Blue Apron says its greatest strength is its "highly collaborative and multidisciplinary team." While that may give it an advantage over new competitors, start-ups, like Uber, are notorious for upheaval in executive ranks as they grow. Talent itself does not represent a sustainable competitive advantage, but Blue Apron's combination of agricultural scientists, world-class chefs, and other staff might.

Among the other strengths the company lists are a "[p]owerful and emotional brand connection,""[s]uperior products at compelling values,""[c]onstant product innovation,""[a]ttractive unit economics," and a "[h]ard-to-replicate value chain." Still, based on the number of entrants, the industry remains wide open.

4. And competition is getting fierce

Plenty of meal-kit service and competing food-delivery companies have already been forced out of business. Among them are Sprig, which had raised $56 million; http://www.fooddive.com/news/sprig-is-the-latest-meal-delivery-service Maple, a New York-based food-delivery start-up, which had raised $22 million; and SpoonRocket.

HelloFresh, Blue Apron's biggest competitor, had a down round in its latest fundraising effort, as its valuation fell from 2.6 billion euros to 2 billion.

Those competitor misfortunes may all be a good sign for Blue Apron, which has continued to grow and build interest for an IPO, but the space has also attracted entrenched supermarket giants like Kroger, Whole Foods Market, and Publix, as well as packaged-food companies like Campbell Soup, Hershey, and Conagra Brands.

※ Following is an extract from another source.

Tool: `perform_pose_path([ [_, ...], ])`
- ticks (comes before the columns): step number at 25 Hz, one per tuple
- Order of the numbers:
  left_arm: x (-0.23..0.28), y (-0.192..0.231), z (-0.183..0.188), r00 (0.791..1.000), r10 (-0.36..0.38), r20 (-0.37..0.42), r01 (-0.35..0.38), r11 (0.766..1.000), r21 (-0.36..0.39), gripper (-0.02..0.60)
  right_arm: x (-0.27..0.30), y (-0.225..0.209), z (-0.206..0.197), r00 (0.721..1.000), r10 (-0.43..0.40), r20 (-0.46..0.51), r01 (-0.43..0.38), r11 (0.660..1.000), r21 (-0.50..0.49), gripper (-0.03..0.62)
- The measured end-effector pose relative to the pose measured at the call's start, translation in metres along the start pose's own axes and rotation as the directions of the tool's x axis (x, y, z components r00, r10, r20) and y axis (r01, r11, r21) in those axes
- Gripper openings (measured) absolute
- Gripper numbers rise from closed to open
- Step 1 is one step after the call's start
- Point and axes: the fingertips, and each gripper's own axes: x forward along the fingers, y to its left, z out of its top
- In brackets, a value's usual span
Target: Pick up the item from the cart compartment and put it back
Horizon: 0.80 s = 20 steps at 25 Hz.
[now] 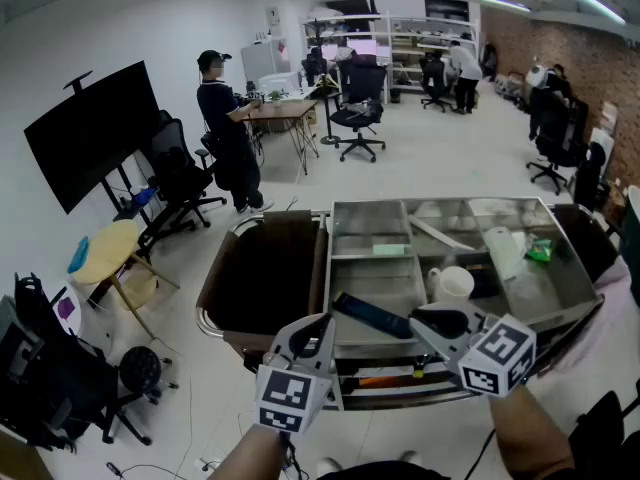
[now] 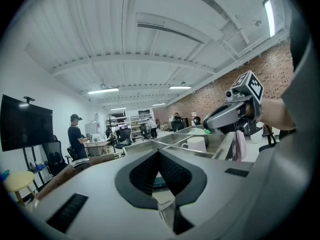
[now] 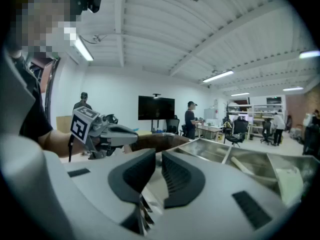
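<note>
Left gripper (image 1: 322, 324) jaws together, near level over cart (image 1: 335, 218); right gripper (image 1: 428, 319) narrowly apart, tilted slightly down

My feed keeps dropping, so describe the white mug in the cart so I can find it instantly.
Start at the stainless-steel cart with divided compartments. In the compartment right of centre, toward the near edge, stands a white ceramic mug. It is the only round, open-topped cup: the dark flat device to its left lies flat, and the white cylinder beyond it is longer.
</note>
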Motion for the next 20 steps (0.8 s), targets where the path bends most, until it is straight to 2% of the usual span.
perform_pose_path([
  [5, 0.021, 0.016, 0.011, 1.000, 0.000, 0.008, -0.001, 1.000, 0.030, 0.000, 0.053, -0.012, 0.014, 0.989, 0.065, -0.134, -0.084, 0.986, -0.143, 0.129],
  [7, 0.026, 0.019, 0.012, 1.000, 0.002, 0.008, -0.003, 0.999, 0.032, 0.000, 0.076, -0.017, 0.011, 0.971, 0.102, -0.215, -0.137, 0.978, -0.156, 0.148],
  [8, 0.027, 0.021, 0.013, 1.000, 0.005, 0.009, -0.005, 0.999, 0.033, 0.000, 0.088, -0.018, 0.006, 0.958, 0.117, -0.262, -0.163, 0.973, -0.163, 0.208],
  [9, 0.028, 0.023, 0.013, 1.000, 0.007, 0.011, -0.007, 0.999, 0.032, 0.000, 0.099, -0.019, 0.001, 0.943, 0.124, -0.309, -0.185, 0.967, -0.176, 0.212],
  [11, 0.030, 0.026, 0.013, 1.000, 0.013, 0.010, -0.013, 1.000, 0.028, 0.000, 0.119, -0.023, -0.017, 0.904, 0.129, -0.407, -0.224, 0.955, -0.195, 0.212],
  [15, 0.031, 0.032, 0.009, 1.000, 0.021, 0.001, -0.021, 1.000, 0.020, 0.000, 0.145, -0.025, -0.060, 0.799, 0.135, -0.586, -0.297, 0.936, -0.189, 0.212],
  [20, 0.035, 0.038, 0.003, 1.000, 0.020, -0.011, -0.020, 1.000, 0.019, 0.000, 0.162, -0.031, -0.091, 0.682, 0.153, -0.715, -0.350, 0.927, -0.135, 0.213],
])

Blue Apron was valued at $2 billion in its last funding round and, according to earlier reports, was aiming for a $3 billion valuation in its IPO. Based on its expected revenue of more than $1 billion this year, that seems like a fair price tag.

Some company will emerge victorious from today's meal-kit arena, and Blue Apron is better positioned than any other right now. Even if its financial performance disappoints, the service could still be an appealing acquisition target for Amazon or another company.

Like most emerging markets, the meal-kit space is full of risk and opportunity. We'll learn more about Blue Apron's prospects when the company prices its shares before debuting. Based on all the attention meal kits have received, I'd expect a successful opening day from the industry leader, but it will have to deliver the numbers thereafter to keep up investor confidence.